Certified real-time solution of the parametrized steady incompressible Navier-Stokes equations: Rigorous reduced-basis a posteriori error bounds

We present a technique for the evaluation of linear-functional outputs of parametrized elliptic partial differential equations in the context of deployed (in service) systems. Deployed systems require real-time and certified output prediction in support of immediate and safe (feasible) action. The two essential components of our approach are (i) rapidly, uniformly convergent reduced-basis approximations, and (ii) associated rigorous and sharp a posteriori error bounds; in both components we exploit affine parametric structure and offline-online computational decompositions to provide real-time deployed response. In this paper we extend our methodology to the parametrized steady incompressible Navier-Stokes equations. We invoke the Brezzi-Rappaz-Raviart theory for analysis of variational approximations of non-linear partial differential equations to construct rigorous, quantitative, sharp, inexpensive a posteriori error estimators.
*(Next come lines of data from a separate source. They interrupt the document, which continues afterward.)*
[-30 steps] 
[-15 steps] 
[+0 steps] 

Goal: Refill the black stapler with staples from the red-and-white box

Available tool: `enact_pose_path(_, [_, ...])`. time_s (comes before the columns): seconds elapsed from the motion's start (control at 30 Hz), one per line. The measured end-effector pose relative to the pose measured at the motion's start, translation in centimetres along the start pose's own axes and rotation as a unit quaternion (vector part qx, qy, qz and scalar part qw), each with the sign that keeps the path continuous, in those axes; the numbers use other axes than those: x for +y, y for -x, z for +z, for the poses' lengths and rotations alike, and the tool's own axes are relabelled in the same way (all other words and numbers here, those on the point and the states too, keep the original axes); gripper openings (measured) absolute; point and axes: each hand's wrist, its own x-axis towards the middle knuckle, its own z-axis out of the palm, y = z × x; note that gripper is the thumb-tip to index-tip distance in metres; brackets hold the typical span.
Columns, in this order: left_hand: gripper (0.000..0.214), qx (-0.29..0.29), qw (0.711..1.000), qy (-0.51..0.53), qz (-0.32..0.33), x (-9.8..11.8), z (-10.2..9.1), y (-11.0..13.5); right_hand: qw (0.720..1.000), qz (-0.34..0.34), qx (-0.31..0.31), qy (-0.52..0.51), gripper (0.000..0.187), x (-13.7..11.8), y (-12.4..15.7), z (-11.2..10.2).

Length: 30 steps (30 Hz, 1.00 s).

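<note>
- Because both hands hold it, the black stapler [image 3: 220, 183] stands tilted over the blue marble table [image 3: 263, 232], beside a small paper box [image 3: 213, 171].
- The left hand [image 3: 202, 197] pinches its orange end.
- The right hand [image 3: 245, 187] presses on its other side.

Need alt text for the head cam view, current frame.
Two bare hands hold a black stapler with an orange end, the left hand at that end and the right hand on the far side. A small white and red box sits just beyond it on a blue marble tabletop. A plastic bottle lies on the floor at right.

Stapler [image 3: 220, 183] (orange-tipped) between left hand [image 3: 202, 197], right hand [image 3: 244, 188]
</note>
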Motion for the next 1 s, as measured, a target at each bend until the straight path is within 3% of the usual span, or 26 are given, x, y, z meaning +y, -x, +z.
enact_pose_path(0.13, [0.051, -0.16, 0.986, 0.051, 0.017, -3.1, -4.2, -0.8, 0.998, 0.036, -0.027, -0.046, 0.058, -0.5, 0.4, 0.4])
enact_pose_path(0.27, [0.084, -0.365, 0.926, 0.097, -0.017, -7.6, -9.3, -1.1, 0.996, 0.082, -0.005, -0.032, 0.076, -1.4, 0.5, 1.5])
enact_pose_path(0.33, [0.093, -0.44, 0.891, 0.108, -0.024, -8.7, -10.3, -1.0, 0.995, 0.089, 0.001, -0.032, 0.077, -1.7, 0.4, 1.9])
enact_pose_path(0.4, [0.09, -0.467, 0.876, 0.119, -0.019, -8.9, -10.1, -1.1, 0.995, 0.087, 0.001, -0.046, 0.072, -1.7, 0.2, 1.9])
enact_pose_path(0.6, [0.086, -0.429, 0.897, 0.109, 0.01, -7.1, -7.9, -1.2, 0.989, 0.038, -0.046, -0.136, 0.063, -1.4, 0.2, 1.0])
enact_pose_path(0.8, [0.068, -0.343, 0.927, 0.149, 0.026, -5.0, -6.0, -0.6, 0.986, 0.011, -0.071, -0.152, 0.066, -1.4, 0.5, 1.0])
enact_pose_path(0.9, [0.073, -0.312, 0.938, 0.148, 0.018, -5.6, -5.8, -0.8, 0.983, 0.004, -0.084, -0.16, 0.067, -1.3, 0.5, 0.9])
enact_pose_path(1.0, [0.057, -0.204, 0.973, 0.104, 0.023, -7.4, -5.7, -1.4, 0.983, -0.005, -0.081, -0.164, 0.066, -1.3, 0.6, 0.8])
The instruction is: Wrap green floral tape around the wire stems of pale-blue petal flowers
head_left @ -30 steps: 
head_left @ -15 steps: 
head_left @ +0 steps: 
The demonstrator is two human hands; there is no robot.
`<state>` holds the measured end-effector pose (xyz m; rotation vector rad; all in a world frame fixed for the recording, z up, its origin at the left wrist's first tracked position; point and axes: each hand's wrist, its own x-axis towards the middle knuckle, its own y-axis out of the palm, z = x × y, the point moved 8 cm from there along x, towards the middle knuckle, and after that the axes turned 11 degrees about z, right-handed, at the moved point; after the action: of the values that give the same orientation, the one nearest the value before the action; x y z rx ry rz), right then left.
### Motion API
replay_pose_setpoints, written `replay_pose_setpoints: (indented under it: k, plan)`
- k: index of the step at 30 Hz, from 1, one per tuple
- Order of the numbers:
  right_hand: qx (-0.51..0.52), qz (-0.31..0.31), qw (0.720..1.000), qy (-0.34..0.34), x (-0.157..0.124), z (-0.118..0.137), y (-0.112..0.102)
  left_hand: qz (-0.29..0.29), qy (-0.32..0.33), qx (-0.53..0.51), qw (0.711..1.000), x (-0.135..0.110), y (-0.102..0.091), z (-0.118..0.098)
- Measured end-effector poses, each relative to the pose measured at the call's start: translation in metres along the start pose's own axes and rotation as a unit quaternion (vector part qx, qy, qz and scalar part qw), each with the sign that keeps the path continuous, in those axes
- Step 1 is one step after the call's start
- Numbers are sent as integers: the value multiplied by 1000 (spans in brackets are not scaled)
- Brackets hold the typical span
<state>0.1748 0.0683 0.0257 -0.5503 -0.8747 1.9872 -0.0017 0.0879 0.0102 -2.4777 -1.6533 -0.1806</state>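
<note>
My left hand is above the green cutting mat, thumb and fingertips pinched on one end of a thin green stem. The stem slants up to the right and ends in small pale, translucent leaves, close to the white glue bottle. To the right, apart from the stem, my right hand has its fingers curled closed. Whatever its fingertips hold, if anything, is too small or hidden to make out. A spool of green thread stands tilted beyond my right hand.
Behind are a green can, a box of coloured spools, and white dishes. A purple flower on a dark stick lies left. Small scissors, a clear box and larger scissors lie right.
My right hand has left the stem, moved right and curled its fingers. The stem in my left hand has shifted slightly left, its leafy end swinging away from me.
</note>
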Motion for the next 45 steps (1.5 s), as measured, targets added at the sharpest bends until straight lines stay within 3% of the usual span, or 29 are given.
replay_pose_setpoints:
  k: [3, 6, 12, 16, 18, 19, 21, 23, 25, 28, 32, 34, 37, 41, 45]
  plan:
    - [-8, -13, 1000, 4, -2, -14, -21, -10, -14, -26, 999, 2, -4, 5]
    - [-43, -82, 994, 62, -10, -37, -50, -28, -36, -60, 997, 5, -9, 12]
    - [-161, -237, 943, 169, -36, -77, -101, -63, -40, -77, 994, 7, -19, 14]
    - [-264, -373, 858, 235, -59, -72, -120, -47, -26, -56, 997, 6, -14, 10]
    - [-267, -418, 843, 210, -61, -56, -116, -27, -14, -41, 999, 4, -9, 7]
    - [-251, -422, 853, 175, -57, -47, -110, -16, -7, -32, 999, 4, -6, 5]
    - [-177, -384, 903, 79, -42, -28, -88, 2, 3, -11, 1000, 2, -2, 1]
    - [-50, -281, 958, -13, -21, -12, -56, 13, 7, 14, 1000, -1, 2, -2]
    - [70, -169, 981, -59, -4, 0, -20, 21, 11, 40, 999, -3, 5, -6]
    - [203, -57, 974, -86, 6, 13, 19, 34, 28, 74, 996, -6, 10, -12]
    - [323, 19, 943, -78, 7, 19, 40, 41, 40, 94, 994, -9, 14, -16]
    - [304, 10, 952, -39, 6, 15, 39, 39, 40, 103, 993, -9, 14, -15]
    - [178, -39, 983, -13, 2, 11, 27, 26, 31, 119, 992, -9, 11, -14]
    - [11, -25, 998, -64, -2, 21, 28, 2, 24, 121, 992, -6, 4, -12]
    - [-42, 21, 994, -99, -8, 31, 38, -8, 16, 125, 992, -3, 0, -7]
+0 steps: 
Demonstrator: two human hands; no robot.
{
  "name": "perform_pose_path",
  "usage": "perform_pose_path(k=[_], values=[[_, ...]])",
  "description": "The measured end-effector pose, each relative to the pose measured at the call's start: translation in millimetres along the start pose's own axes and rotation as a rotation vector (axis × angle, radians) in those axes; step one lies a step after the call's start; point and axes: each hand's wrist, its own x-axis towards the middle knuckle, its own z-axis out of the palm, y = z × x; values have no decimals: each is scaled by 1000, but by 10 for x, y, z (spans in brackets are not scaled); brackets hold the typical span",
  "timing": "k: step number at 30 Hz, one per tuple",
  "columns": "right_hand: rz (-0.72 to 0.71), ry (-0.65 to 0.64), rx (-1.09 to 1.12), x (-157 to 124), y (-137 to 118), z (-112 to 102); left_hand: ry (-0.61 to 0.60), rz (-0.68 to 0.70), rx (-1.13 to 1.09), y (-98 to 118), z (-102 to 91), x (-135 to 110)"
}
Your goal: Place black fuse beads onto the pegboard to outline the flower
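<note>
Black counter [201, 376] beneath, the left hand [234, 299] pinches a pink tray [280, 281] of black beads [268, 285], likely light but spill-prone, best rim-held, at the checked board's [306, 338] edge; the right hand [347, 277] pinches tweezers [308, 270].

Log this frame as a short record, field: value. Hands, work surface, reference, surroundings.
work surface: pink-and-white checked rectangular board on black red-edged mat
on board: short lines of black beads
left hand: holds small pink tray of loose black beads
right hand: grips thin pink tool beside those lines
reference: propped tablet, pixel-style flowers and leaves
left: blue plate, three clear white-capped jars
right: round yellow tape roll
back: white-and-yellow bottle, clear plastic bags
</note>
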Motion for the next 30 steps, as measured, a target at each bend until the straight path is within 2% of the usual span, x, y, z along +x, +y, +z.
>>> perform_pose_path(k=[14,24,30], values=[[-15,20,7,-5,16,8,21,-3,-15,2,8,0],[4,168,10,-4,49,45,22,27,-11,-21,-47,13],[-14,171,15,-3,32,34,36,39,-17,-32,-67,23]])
The crucial new contribution is offline-online computational procedures for calculation of (a) the dual norm of the requisite residuals, (b) an upper bound for the 'L⁴(Ω) - H¹(Ω)' Sobolev embedding continuity constant, (c) a lower bound for the Babuška inf-sup stability 'constant,' and (d) the adjoint contributions associated with the output. Numerical results for natural convection in a cavity confirm the rapid convergence of the reduced-basis approximation, the good effectivity of the associated a posteriori error bounds in the energy and output norms, and the rapid deployed response.